Оглядываясь назад, Мария Федоровна с радостью признавала, что выбрала правильный путь.
«Если бы, поверь мне, мне пришлось начинать свою жизнь с самого начала, я пошла бы — только еще раньше, еще радикальнее по революционной линии, чем это было. И если мечтаю о чем-нибудь — то только о том, чтобы отдать себя как можно ярче, глубже общему делу освобождения человека, — писала Мария Федоровна. — Я не всякому скажу это, не люблю очень, когда слова о самом святом звучат пафосом, но в душе моей этот пафос жив».
Человек большого личного обаяния и большевистской принципиальности, прекрасный организатор, Мария Федоровна отдавала все свои силы и с честью выполняла любое дело, на которое ставила ее партия.
В славном списке выдающихся русских женщин-революционерок, посвятивших свою жизнь великому делу строительства коммунизма, Мария Федоровна Андреева занимает по праву одно из первых мест.
Драбкина Федосья Ильинична — член КПСС с 1902 г. В 1905 г. являлась одним из членов боевой технической группы ЦК РСДРП.

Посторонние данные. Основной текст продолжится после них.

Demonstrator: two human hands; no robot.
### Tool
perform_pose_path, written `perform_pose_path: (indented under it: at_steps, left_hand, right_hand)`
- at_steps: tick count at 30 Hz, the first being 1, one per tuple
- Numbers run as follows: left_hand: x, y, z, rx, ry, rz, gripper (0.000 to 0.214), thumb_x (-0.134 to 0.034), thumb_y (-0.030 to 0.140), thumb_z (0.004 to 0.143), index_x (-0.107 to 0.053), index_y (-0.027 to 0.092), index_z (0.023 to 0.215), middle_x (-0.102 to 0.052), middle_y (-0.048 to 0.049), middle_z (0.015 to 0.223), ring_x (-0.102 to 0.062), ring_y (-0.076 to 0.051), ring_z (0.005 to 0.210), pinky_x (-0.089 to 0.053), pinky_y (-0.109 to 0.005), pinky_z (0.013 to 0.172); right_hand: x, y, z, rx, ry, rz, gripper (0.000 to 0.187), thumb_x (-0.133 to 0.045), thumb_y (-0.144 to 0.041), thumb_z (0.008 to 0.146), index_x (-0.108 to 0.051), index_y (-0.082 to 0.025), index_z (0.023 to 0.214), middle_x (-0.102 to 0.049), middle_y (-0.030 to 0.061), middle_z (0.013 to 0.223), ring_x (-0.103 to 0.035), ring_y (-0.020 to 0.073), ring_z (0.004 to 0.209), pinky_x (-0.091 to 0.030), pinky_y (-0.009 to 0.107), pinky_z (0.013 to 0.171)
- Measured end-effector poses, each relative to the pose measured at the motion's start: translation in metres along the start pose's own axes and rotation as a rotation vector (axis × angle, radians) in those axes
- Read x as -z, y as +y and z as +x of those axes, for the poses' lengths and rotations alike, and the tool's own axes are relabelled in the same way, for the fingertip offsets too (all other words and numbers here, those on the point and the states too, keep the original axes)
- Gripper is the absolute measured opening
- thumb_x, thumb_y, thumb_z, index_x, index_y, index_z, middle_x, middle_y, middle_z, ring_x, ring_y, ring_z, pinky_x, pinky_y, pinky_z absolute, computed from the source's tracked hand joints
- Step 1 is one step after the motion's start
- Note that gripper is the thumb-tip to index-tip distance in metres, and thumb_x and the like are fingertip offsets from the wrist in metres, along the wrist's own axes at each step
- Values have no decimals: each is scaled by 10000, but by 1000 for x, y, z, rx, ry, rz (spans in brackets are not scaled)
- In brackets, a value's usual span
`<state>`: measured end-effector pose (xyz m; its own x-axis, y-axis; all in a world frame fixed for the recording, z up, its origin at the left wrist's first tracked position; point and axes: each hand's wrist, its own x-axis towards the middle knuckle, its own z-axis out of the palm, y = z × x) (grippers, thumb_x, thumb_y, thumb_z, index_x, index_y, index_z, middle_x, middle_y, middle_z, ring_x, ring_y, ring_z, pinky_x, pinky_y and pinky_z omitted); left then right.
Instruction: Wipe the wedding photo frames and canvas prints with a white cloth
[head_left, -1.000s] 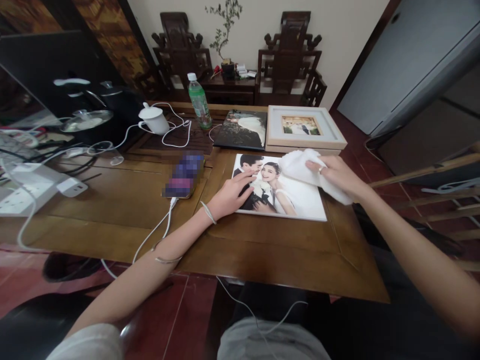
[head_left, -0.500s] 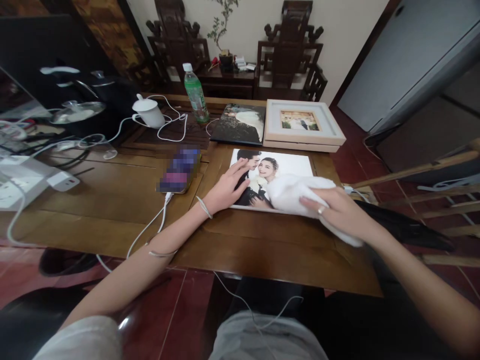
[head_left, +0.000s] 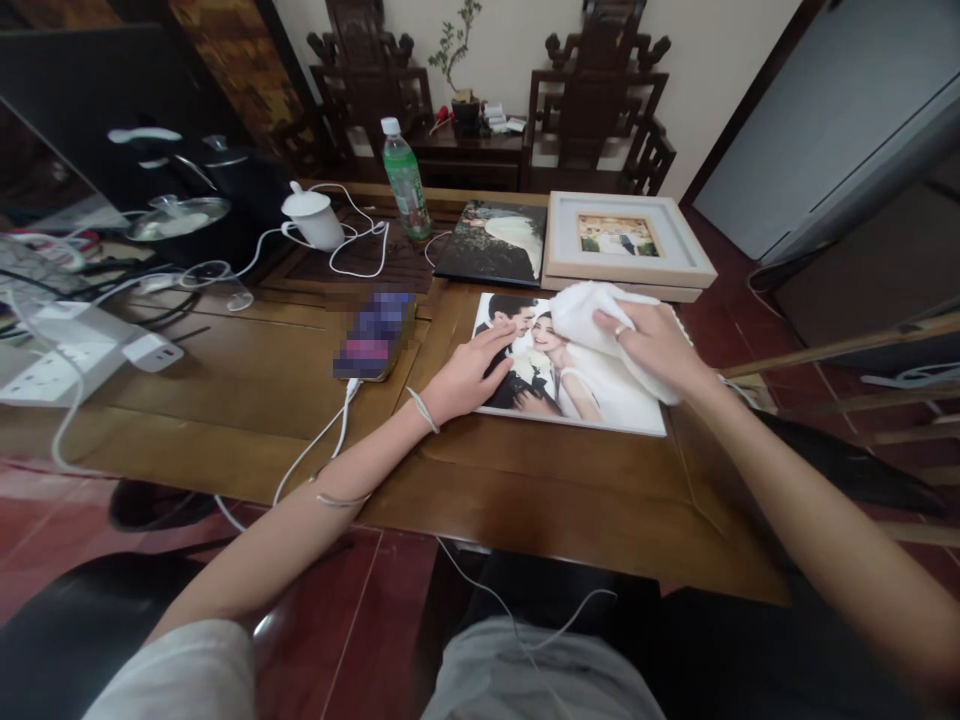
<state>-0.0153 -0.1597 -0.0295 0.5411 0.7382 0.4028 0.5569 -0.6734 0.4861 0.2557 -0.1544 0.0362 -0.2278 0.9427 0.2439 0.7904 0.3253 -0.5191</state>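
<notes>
A large wedding photo panel (head_left: 600, 410) lies flat on the wooden table (head_left: 480, 485) in front of me. My left hand (head_left: 474, 375) rests on the panel's left side, fingers stretched out over the printed picture. In my right hand (head_left: 660, 345) is a bunched white cloth (head_left: 589, 310), pressed against the upper middle and right of the panel. The cloth covers part of the picture and the panel's upper right edge. A ring shows on a finger of the right hand.
Behind the panel lie a dark photo panel (head_left: 499, 245) and a pale framed photo (head_left: 690, 262). A green-labelled bottle (head_left: 407, 185), a lidded white cup (head_left: 313, 222) and a charging phone (head_left: 375, 335) stand or lie left. Further left are a power strip (head_left: 71, 355), cables and a pot (head_left: 180, 230).
My right hand has moved the cloth up and away from me across the panel, baring its lower right part. The left hand stays on the panel. The view has shifted slightly.
</notes>
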Motion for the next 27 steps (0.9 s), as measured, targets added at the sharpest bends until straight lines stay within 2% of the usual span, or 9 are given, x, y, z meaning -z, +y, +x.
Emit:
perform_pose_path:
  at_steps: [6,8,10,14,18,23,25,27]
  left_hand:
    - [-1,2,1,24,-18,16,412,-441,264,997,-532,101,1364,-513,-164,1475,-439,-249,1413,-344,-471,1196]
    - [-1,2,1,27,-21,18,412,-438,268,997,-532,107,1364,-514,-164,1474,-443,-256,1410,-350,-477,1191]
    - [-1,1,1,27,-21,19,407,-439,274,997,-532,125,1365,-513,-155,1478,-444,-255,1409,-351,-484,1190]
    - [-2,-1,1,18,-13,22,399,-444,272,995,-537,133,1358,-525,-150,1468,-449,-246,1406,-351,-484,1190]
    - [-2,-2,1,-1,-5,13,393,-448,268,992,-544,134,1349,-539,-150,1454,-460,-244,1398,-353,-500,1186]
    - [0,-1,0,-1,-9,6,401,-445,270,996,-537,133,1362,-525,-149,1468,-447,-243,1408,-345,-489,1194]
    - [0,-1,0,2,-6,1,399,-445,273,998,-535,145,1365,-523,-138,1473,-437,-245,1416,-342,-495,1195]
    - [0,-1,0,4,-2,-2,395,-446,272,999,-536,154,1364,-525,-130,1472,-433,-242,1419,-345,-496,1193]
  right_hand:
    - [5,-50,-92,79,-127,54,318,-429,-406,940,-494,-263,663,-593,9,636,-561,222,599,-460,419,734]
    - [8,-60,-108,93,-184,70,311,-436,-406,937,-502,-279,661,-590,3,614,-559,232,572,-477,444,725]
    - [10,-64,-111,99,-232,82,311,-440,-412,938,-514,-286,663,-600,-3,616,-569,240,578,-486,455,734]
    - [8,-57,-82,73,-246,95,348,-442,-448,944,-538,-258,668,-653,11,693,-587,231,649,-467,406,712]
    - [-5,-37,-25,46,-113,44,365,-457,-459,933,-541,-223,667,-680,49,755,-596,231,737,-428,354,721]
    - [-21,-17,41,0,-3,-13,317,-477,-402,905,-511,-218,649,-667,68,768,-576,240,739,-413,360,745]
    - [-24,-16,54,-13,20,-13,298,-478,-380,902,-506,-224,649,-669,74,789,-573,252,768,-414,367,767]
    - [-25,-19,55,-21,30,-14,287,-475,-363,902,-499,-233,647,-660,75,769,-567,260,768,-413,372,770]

Любопытный эпизод, связанный с «Новой жизнью», рассказан Ф. И. Драбкиной на встрече участников революции 1905 года:
«Вот какой случай был со мной. Жена Горького, актриса Художественного театра Мария Федоровна Андреева, была издательницей первой легальной большевистской газеты “Новая жизнь”. Она была поэтому юридическим лицом, которое одно только могло распоряжаться имуществом газеты. Но вот “Новую жизнь” правительство запретило. Осталось большое имущество, которое необходимо ликвидировать. Между тем Андреева должна срочно уехать за границу, во избежание ареста. Красин взял у нее паспорт и поручил мне пойти с ним к нотариусу под видом Андреевой, составить доверенность на имя Литвинова, который тоже жил тогда под чужим именем. Я все это проделала, а вернувшись домой, прочитала в газете заметку, что накануне Горький с Андреевой уехали за границу» (стенограмма выступления Драбкиной от 6 апреля 1955 г., хранятся в архиве Музея Революции СССР).
Воспоминания Ф. И. Драбкиной частично печатались в отдельных изданиях.